Reforms announced today by the European Commission will not stop biofuels pushing up food prices and accelerating climate change, says Friends of the Earth Europe.


The proposals include a 5% cap on crop-based biofuels, which goes some way to controlling the quantity of crops which will be used for fuel. But, this limit is still above current consumption levels and will not prevent biofuels competing with crops for food or pressurising food prices in tight markets.

Commissioners have also caved-in on measures to make sure biofuels are not worse for the climate than fossil fuels. By failing to propose 'carbon accounting' measures – the original purpose of this legislative exercise – biofuels will continue to contribute to deforestation and climate change.

The proposals will need to be agreed by EU politicians in the coming year.

Robbie Blake, biofuels campaigner for Friends of the Earth Europe said: "The proposed action to limit future EU demand for biofuels is better than nothing, but the fact remains that these reforms would maintain the status quo and make climate change and hunger worse. 
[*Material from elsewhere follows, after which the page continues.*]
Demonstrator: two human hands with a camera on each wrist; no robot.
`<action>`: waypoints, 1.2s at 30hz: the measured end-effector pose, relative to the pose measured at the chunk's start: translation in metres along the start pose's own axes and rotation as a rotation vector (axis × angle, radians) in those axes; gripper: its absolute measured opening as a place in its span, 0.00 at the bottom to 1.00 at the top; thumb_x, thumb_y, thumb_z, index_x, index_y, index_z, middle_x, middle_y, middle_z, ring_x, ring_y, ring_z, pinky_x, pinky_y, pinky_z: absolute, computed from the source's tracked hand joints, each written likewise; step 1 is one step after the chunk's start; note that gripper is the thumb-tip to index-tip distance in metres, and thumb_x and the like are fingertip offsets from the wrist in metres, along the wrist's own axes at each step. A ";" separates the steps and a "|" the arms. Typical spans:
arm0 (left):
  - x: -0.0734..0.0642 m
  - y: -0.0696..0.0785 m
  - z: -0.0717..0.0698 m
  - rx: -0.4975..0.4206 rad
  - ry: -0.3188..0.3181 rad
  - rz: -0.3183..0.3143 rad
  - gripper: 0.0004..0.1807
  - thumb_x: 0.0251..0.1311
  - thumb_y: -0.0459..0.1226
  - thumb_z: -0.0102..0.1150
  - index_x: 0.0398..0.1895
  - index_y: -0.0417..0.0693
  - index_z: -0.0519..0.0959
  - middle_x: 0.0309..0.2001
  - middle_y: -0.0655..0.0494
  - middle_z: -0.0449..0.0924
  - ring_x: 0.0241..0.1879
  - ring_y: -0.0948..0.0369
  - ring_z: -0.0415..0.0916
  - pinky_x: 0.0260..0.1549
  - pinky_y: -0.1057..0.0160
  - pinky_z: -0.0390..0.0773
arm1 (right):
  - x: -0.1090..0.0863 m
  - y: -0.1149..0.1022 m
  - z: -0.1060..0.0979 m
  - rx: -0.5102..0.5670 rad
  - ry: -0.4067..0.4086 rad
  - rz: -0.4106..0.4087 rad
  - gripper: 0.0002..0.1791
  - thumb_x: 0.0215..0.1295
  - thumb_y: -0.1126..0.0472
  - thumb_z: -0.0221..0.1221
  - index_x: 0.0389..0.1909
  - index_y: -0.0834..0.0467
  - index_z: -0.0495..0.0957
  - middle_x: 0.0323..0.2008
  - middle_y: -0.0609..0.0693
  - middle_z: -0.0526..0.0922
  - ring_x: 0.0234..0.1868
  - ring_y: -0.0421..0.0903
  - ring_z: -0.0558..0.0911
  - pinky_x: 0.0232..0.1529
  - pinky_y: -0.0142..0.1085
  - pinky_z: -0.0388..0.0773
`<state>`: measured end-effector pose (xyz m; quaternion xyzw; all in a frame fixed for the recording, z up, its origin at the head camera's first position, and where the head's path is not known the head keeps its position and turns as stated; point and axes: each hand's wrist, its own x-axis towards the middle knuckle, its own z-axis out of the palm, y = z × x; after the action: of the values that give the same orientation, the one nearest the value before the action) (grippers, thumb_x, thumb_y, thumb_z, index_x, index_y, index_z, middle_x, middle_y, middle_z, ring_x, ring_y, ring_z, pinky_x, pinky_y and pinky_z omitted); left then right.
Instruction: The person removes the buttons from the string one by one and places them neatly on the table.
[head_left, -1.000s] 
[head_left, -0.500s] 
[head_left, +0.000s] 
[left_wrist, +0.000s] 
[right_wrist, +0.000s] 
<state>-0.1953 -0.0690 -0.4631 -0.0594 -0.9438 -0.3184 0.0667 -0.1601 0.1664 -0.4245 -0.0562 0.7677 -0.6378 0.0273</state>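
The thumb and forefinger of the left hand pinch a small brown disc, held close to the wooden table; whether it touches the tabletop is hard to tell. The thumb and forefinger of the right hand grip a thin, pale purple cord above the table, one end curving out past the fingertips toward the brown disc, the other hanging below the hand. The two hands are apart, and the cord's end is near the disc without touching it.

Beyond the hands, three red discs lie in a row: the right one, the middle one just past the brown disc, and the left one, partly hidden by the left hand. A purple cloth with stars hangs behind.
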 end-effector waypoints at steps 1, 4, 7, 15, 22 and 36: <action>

"With a new food crisis looming and nearly a billion people on the planet going hungry,  we need to stop burning food altogether. Combating global hunger must come ahead of the narrow interests of the big farming lobby and biofuels industry."

"After two years of dithering the European Commission has virtually ignored the significant deforestation and climate emissions from biofuels. National governments and the European Parliament must now step in to cut biofuel use to zero and call for a genuinely green transport policy that serves people and the planet."

The policy announced today was supposed to address so-called 'indirect land use change' (ILUC) where agriculture has to expand to accommodate biofuels demand. This happens at the expense of forests and natural habitats, and causes significant carbon emissions. The emissions from ILUC mean that many biofuels in Europe's cars, including soy, rapeseed and palm oil, have a worse carbon footprint than normal fossil fuel.

Friends of the Earth Europe is the largest grassroots environmental network in Europe, uniting 30 national organisations with thousands of local groups.